We see that the number of *columns* in `merged` combines the number of columns in `metadata` and `expression`, while the number of *rows* in `merged` is the smaller of the number of rows in `metadata` and `expression`: it only keeps rows that are found in both Dataframe's index columns. This kind of join is called "inner join", because in the Venn Diagram of elements common in both index column, we keep the inner overlap:

![](images/join.png)

You can specifiy the join style by changing the optional input argument `how`.

-   `how = "outer"` keeps all observations - also known as a "full join"

-   `how = "left"` keeps all observations in the left Dataframe.

-   `how = "right"` keeps all observations in the right Dataframe.

-   `how = "inner"` keeps observations common to both Dataframe. This is the default value of `how`.
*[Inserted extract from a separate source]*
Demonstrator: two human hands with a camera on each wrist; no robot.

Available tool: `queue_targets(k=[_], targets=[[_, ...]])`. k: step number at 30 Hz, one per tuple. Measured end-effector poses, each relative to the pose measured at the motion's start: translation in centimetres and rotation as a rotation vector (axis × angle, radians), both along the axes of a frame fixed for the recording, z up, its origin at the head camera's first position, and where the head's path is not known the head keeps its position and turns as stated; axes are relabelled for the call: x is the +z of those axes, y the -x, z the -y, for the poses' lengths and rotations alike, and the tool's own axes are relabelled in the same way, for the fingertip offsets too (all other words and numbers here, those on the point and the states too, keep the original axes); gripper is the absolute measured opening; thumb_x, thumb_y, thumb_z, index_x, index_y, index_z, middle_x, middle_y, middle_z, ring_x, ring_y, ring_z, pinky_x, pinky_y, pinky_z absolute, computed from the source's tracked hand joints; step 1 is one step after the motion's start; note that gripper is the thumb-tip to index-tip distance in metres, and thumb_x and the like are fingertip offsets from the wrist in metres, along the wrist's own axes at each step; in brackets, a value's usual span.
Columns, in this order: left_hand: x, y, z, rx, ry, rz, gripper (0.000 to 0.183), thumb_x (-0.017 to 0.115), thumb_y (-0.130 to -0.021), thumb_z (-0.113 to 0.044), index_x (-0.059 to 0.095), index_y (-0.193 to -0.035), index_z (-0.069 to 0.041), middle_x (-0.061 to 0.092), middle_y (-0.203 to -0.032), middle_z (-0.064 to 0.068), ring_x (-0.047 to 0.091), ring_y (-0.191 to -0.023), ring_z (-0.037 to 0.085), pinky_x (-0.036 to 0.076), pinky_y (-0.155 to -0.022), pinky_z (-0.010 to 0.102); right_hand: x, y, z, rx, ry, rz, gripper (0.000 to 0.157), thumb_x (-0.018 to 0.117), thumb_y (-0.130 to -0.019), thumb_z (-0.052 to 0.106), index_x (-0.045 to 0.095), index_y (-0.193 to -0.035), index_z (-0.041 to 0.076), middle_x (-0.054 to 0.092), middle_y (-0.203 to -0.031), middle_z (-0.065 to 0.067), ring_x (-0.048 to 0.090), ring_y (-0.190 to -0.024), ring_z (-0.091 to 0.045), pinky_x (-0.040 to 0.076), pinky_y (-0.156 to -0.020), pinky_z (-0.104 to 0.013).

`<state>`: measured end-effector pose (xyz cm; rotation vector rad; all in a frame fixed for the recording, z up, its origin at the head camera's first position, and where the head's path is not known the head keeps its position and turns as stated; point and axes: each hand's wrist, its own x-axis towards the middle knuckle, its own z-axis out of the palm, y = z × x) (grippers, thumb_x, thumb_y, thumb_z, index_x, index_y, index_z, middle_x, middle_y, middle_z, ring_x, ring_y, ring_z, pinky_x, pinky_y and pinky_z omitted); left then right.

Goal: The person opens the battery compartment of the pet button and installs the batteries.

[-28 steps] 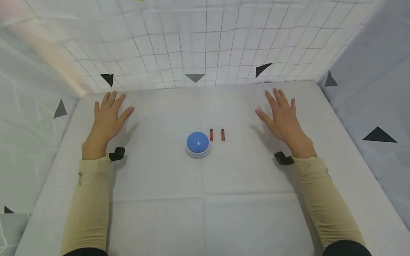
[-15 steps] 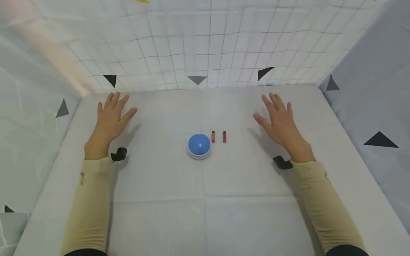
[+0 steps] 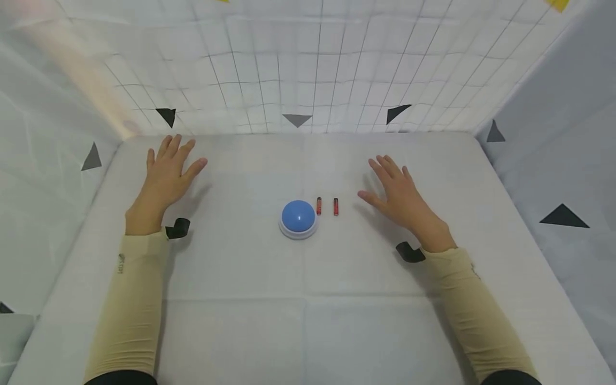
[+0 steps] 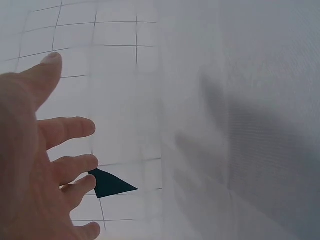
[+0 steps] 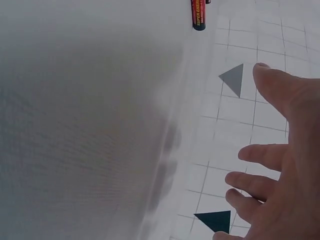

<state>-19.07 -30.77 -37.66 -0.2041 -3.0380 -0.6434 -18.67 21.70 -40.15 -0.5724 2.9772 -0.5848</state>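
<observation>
A round push light or button with a blue dome (image 3: 298, 216) and a white base sits in the middle of the table. Two small red batteries with dark ends lie just right of it: one battery (image 3: 319, 206) close beside the dome, the other battery (image 3: 336, 207) a little farther right. My right hand (image 3: 401, 198) is spread above the table, right of the batteries, holding nothing. In the right wrist view a battery (image 5: 198, 14) shows at the top edge. Over the far left of the table, my left hand (image 3: 166, 174) is spread with nothing in it.
A white cloth covers the table (image 3: 231, 331). Behind it rises a white grid-lined sheet (image 3: 332, 69) with dark triangles. Pale sheets hang at the left and right sides. A small black wrist camera (image 3: 178, 228) sticks out from the left wrist, another black camera (image 3: 410, 252) from the right.
My right hand has moved left and slightly nearer to me, toward the batteries. The left hand, the blue-domed thing and the batteries stay put; the head view shifts slightly.
</observation>
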Motion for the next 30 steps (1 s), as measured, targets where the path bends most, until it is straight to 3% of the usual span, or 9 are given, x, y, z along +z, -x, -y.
queue_targets(k=[11,24,30], targets=[[-0.4,0.5,-1.4,-0.041,0.031,0.042,0.085,0.037,-0.108,-0.067,0.028,-0.165,-0.004,0.009,-0.174,0.027,-0.003,-0.163,0.042,-0.010,-0.124,0.073,-0.4,-0.9,1.7,0.049,-0.007,0.008,0.088,0.069,-0.100,0.050,0.028,-0.166,0.009,0.024,-0.173,-0.018,0.015,-0.163,-0.036,0.010,-0.130,-0.065],[-1.2,0.7,-5.6,-0.166,0.069,0.116,0.075,0.043,-0.110,-0.056,0.031,-0.165,-0.007,0.017,-0.173,0.025,0.004,-0.163,0.043,-0.003,-0.126,0.072,0.5,-2.1,3.2,0.112,0.022,-0.027,0.085,0.071,-0.099,0.048,0.032,-0.165,0.011,0.031,-0.171,-0.018,0.018,-0.162,-0.036,0.011,-0.129,-0.066],[-1.8,0.2,-8.2,-0.219,0.089,0.143,0.074,0.045,-0.110,-0.054,0.032,-0.164,-0.005,0.021,-0.172,0.026,0.008,-0.163,0.043,0.000,-0.126,0.072,0.5,-2.4,3.8,0.135,0.024,-0.028,0.085,0.071,-0.099,0.048,0.031,-0.166,0.013,0.031,-0.171,-0.016,0.019,-0.162,-0.035,0.011,-0.129,-0.066]])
## Grouping and summarizing Dataframes

In a dataset, there may be groups of observations that we want to understand, such as case vs. control, or comparing different cancer subtypes. For example, in `metadata`, the observation is cell lines, and perhaps we want to group cell lines into their respective cancer type, `OncotreeLineage`, and look at the mean age for each cancer type.

We want to take `metadata`:

| ModelID      | OncotreeLineage | Age |
|--------------|-----------------|-----|
| "ACH-001113" | "Lung"          | 69  |
| "ACH-001289" | "Lung"          | 23  |
| "ACH-001339" | "Skin"          | 14  |
| "ACH-002342" | "Brain"         | 23  |
| "ACH-004854" | "Brain"         | 56  |
| "ACH-002921" | "Brain"         | 67  |

into:

| OncotreeLineage | MeanAge |
|-----------------|---------|
| "Lung"          | 46      |
| "Skin"          | 14      |
| "Brain"         | 48.67   |

To get there, we need to:

-   **Group** the data based on some criteria, elements of `OncotreeLineage`

-   **Summarize** each group via a summary statistic performed on a column, such as `Age`.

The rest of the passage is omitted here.